#### TASK PROMPT
Reproduce only this range: the line holding "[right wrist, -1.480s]" through the last line of the data below, both included, exactly, with no pictures.

#### DATA BELOW
------

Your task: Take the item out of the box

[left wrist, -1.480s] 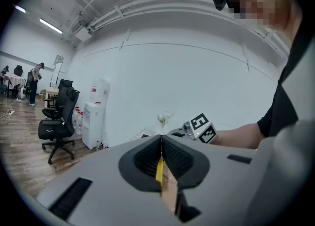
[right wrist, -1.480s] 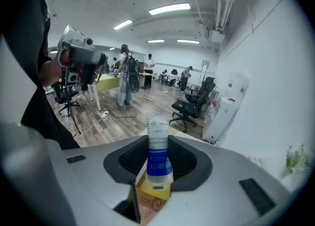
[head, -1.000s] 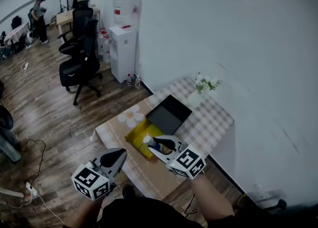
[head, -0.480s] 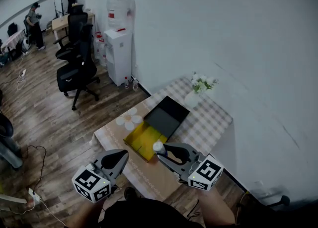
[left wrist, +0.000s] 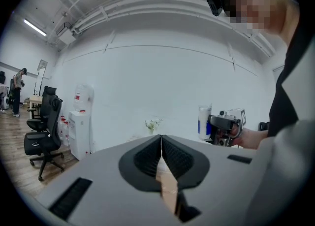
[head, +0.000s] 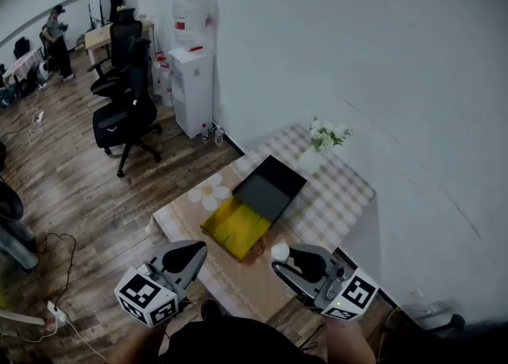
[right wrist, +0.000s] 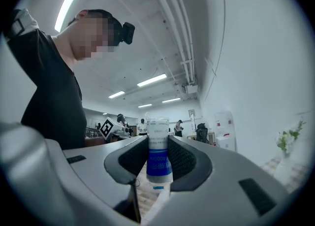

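Inside my right claw (right wrist: 158, 147), gripped both sides at the label, stands the white plastic bottle w/ blue band (right wrist: 158, 157), upright so it shouldn't tip. It's already clear of the open yellow cardboard box (head: 232, 230), just right of it, over the tan worktop (head: 238, 279). Black lid (head: 270, 183) lies flipped back for access. Left claw (left wrist: 161, 152) is closed on nothing, parked low, out of the way.

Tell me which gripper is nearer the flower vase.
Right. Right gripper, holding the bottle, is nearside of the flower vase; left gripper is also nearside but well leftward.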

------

#### RESPONSE TO THE TASK
[right wrist, -1.480s] 
[head, -1.000s] 
[head, -0.480s] 
[left wrist, +0.000s] 
[head, +0.000s] 
[right wrist, +0.000s] 

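Inside my right claw (right wrist: 158, 147), gripped both sides at the label, stands the white plastic bottle w/ blue band (right wrist: 158, 157), upright so it shouldn't tip. It's already clear of the open yellow cardboard box (head: 232, 230), just right of it, over the tan worktop (head: 238, 279). Black lid (head: 270, 183) lies flipped back for access. Left claw (left wrist: 161, 152) is closed on nothing, parked low, out of the way.

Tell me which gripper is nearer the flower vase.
Right. Right gripper, holding the bottle, is nearside of the flower vase; left gripper is also nearside but well leftward.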

This answer requires nothing further.